Olé is the ninth studio album by Spanish duo Azúcar Moreno, released on Sony International in 1998.

After the commercial success of the 1996 album Esclava De Tu Piel which had produced five hit singles followed by "Muévete Salvaje" from the 1997 hits compilation Mucho Azúcar - Grandes Éxitos, Azúcar Moreno teamed up with producer Ricardo "Eddy" Martinez in Miami again for the recording of 1998 album Olé.
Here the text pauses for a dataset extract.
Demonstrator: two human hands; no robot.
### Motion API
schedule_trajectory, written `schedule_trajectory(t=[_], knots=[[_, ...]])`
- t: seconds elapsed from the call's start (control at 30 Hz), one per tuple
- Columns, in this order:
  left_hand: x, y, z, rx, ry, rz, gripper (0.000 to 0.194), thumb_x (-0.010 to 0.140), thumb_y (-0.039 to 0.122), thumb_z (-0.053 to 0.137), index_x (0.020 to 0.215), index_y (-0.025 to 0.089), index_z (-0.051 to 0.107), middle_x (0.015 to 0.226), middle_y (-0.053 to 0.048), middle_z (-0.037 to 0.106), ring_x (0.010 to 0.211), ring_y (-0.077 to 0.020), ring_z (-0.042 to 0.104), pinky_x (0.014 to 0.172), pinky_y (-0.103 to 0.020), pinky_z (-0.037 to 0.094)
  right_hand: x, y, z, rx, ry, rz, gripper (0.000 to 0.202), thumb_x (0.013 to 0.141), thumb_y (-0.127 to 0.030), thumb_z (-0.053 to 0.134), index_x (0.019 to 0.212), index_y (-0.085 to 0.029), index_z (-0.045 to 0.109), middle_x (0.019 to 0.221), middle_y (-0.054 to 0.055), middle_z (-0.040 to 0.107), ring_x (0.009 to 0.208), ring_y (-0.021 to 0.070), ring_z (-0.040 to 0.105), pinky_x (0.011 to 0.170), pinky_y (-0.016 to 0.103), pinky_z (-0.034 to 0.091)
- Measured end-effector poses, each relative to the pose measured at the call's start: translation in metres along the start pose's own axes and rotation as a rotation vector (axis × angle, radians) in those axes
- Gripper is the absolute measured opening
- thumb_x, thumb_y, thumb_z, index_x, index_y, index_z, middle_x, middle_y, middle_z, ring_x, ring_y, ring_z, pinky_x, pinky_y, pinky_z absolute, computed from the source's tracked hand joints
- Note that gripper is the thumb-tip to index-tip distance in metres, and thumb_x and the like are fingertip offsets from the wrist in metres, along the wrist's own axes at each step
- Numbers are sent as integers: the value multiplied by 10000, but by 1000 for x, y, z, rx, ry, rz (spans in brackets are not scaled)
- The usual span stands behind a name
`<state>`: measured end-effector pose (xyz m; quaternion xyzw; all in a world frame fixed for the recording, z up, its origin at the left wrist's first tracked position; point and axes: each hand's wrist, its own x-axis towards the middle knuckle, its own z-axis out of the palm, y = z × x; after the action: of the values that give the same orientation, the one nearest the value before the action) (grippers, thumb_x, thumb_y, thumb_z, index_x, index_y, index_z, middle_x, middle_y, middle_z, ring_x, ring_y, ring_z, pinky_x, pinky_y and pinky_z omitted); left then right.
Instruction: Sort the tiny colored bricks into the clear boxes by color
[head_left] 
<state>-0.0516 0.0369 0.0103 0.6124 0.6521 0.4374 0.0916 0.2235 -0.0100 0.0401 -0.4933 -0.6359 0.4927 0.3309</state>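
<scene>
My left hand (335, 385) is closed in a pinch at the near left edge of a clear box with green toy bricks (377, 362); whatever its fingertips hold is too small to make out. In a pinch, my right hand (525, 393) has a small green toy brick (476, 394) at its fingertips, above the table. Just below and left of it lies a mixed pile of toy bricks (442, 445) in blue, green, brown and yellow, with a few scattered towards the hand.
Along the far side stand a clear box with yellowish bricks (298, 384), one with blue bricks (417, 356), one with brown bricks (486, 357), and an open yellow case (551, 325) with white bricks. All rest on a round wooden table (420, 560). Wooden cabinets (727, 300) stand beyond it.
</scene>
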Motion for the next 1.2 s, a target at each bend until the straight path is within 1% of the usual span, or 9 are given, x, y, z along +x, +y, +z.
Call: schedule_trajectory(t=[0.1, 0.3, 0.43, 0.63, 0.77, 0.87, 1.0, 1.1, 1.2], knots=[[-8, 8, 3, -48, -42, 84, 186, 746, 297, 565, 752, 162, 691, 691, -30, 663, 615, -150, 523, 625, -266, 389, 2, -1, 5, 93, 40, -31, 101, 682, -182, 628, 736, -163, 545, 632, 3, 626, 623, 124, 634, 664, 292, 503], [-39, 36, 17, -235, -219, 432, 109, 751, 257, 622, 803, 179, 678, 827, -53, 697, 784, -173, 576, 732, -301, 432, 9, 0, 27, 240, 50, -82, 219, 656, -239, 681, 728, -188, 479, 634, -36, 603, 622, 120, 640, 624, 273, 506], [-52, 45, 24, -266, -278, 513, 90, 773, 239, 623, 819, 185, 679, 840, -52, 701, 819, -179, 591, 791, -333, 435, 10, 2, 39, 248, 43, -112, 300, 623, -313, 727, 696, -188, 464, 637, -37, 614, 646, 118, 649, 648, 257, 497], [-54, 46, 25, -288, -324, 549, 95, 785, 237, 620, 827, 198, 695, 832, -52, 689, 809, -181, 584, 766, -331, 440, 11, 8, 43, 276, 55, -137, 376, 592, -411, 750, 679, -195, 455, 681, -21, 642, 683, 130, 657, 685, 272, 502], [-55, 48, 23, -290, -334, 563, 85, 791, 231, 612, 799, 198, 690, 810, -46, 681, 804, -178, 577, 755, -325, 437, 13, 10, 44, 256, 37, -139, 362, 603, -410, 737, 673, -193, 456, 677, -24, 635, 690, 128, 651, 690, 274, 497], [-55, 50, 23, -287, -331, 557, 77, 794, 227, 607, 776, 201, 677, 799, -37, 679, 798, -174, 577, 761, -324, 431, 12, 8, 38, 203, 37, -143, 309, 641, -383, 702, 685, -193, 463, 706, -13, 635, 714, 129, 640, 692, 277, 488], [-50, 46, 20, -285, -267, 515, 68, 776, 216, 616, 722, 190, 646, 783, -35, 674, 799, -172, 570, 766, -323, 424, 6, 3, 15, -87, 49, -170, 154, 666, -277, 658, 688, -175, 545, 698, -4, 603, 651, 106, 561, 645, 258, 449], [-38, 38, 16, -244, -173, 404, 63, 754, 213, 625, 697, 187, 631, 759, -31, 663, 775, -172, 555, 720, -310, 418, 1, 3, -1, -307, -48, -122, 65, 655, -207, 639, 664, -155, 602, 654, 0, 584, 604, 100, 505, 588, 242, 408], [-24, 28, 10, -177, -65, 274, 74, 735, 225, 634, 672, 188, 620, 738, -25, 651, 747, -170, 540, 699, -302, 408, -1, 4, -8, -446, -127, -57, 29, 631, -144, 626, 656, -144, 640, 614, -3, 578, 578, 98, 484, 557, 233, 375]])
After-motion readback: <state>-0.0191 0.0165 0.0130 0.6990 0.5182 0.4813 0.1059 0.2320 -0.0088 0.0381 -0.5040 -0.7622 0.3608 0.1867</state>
The album included further original material from Spanish singer Miguel Gallardo and Luis Cabañas, the team that had composed most of the singles on the preceding Esclava De Tu Piel, collaborations between Gallardo and David Ferrero and Pedro del Moral, songs by producer Richardo "Eddy" Martinez and it also saw one of the Salazar sisters, Encarna, making her debut as composer on the track "Dime Que Me Quieres". Production-wise Olé followed the winning combination of up-to-date club beats fused with flamenco and rock and contrasting R&B influenced ballads and rumbas, arrangement-wise the album differed slightly to its predecessor as it featured live strings on several titles. The album also closes with the acoustic "No Pretenderás", with instrumentation of just flamenco guitars and palmas - and a guest appearance by the duo's brothers Los Chunguitos.

The lead single was the title track "Olé", just like "Sólo Se Vive Una Vez" musically influenced by contemporary dance genres like reggaeton and dancehall but, as the title suggests, lyrically a tribute to the duo's native Spain.  "Olé" was also released as two separate remix singles, the second entitled Olé - The Summer '99 Remixes featuring the track remixed and with additional production by renowned Latin remixer, DJ, music producer and arranger Pablo Flores, best known for being Gloria Estefan's personal remixer but also for having co-produced major hits for among others Madonna, Chayanne, Shakira and Ricky Martin. Flores' Club Mix of "Olé" was substantially rearranged from the original, not just by speeding up the tempo for the dancefloor but by adding new orchestration of brass, flamenco guitars and castanets to emphasize the song's lyrics and the track proved to be another big hit single for Azúcar Moreno in both Spain and Latin America.

The second single released and second big hit was "¡Mecachis!" ("Mechachis en la mar" a mildly profane expression, roughly translated as "Damnit!"), a midtempo dance track again written by Miguel Gallardo and Luis Cabañas and also issued with a series of dance remixes on the ¡Mechachis! - The Alabim-Bom-Ba-Remixes release, mixed by co-producers Pedro del Moral and David Ferrero.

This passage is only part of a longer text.